The disposal of Meikles Hotel was announced last month by Meikles Limited, the holding company, to ASB Hospitality (Zimbabwe) Private Limited a subsidiary of the Dubai-based Albwardy Investment with links to the United Arab Emirates government.

This came after international investors shunned Meikles initial asking price of between US$50 million and US$70 million for the hotel with the holding company settling for US$20 million from ASB Hospitality.

“In terms of our Zimbabwean standard, the hotel is still a five star. Those with a status of a five star is given by a national association. In fact, its given by the Zimbabwe Tourism Authority.

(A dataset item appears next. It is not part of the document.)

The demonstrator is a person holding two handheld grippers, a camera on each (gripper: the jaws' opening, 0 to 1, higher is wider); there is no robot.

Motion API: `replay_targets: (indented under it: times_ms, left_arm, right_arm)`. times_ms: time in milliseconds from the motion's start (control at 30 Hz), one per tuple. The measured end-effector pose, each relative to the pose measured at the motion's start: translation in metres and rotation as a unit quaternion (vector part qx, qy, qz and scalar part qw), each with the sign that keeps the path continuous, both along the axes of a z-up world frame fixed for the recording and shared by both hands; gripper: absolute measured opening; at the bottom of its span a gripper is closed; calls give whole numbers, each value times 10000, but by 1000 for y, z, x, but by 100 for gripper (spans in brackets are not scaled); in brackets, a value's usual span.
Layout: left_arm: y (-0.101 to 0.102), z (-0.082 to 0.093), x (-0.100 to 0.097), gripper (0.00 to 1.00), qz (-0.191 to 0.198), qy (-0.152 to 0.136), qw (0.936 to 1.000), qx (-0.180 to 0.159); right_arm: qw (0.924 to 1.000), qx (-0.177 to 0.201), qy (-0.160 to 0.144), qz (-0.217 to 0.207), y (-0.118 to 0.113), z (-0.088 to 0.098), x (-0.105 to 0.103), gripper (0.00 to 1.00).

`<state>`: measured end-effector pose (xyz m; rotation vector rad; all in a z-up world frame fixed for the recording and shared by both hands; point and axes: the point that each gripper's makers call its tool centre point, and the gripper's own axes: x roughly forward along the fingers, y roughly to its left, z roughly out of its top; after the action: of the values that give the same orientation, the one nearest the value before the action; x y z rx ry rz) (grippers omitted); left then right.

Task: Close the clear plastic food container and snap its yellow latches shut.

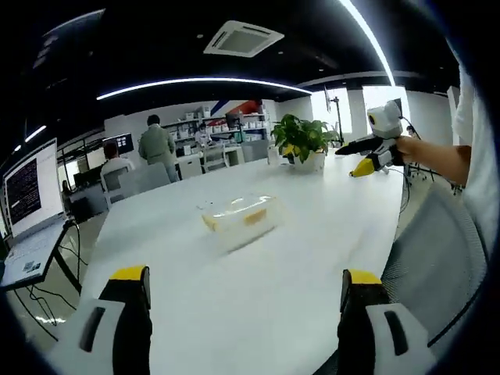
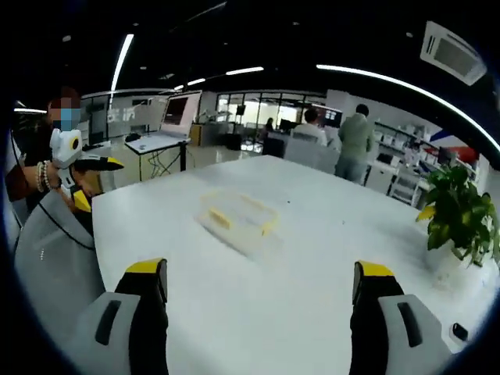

The hotel is a five-star at the movement,” Meikles chief finance officer Thempson Muzvagwandoga, said responding to questions from NewsDay Business at a media briefing, yesterday.

“But obviously, if you travel around the region and compare this to a five-star in those markets you will notice some discrepancies so yes (it has lost its international five-star rating).”

Meikles executive chairman, John Moxon added that the loss of the five-star international rating is only physical as he believes that it still being run on “international standards”.

Hotel ratings are often used to classify hotels according to their quality with the objective being to bring into focus the hotel experience.

As as far as Meikles is concerned, low occupancy rates, rising hotel charges against shrinking disposable incomes left the group unable to afford maintaining an internationally approved five-star rating.

“One has got to look forward and say in two or three years’ time will there be change in demand for the hotel here that we should spend that sort of sum ourselves if we can’t raise it? The Albwardy group is a big group it can take that risk and we can’t, but at the same time the money which we are getting is being spent on other group companies,” Moxon said.

Muzvagwandoga added that if Meikles had kept the hotel it would have had to pay US$15 million on improving the backbone infrastructure of the hotel which would be difficult to source in the current economic environment.

From the proceeds of the US$20 million sale US$8,5 million will go to Meikles Tanganda Business and US$10 million will be invested in the Victoria Falls Hotel of which Meikles owns half. Hospitality firm, African Sun Limited, owns the other half.

The balance of the sale proceeds will go to taxes.

Moxon said the approval for the sale of Meikles Hotel is now in the hands of the Reserve Bank of Zimbabwe after the group’s shareholders approved the sale last Friday.